# [DIRECTIONS FOR THIS TASK]
Your task is to quote the records from their first line through the line containing "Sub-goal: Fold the", with nothing added or left out.

Records from a data source
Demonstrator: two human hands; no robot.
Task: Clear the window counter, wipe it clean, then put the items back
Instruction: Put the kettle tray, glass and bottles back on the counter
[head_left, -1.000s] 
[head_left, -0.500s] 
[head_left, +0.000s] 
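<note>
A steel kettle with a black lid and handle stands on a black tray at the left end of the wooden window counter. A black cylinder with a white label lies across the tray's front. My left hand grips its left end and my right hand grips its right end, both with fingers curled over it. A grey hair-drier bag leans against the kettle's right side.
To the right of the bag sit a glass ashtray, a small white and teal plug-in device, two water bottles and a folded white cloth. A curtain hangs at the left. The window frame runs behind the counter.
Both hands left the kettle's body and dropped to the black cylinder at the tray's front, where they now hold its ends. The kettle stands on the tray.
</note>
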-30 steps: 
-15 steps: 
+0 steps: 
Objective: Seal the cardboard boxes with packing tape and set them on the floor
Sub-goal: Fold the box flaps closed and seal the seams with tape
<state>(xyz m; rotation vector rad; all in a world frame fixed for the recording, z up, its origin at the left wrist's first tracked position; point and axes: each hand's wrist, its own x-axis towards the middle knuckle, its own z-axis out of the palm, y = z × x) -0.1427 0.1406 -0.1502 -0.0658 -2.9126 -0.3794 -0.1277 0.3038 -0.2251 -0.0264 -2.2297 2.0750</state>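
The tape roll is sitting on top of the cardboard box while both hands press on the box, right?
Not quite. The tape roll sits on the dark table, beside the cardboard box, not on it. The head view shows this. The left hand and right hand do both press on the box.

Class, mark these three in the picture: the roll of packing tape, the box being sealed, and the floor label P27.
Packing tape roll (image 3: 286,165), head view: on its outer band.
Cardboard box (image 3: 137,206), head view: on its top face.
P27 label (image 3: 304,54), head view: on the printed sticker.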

# [EXPECTED ANSWER]
Demonstrator: two human hands; no robot.
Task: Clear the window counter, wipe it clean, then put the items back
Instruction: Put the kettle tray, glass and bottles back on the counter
[head_left, -1.000s] 
[head_left, -0.500s] 
[head_left, +0.000s] 
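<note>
A steel kettle with a black lid and handle stands on a black tray at the left end of the wooden window counter. A black cylinder with a white label lies across the tray's front. My left hand grips its left end and my right hand grips its right end, both with fingers curled over it. A grey hair-drier bag leans against the kettle's right side.
To the right of the bag sit a glass ashtray, a small white and teal plug-in device, two water bottles and a folded white cloth. A curtain hangs at the left. The window frame runs behind the counter.
Both hands left the kettle's body and dropped to the black cylinder at the tray's front, where they now hold its ends. The kettle stands on the tray.
</note>
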-30 steps: 
-15 steps: 
+0 steps: 
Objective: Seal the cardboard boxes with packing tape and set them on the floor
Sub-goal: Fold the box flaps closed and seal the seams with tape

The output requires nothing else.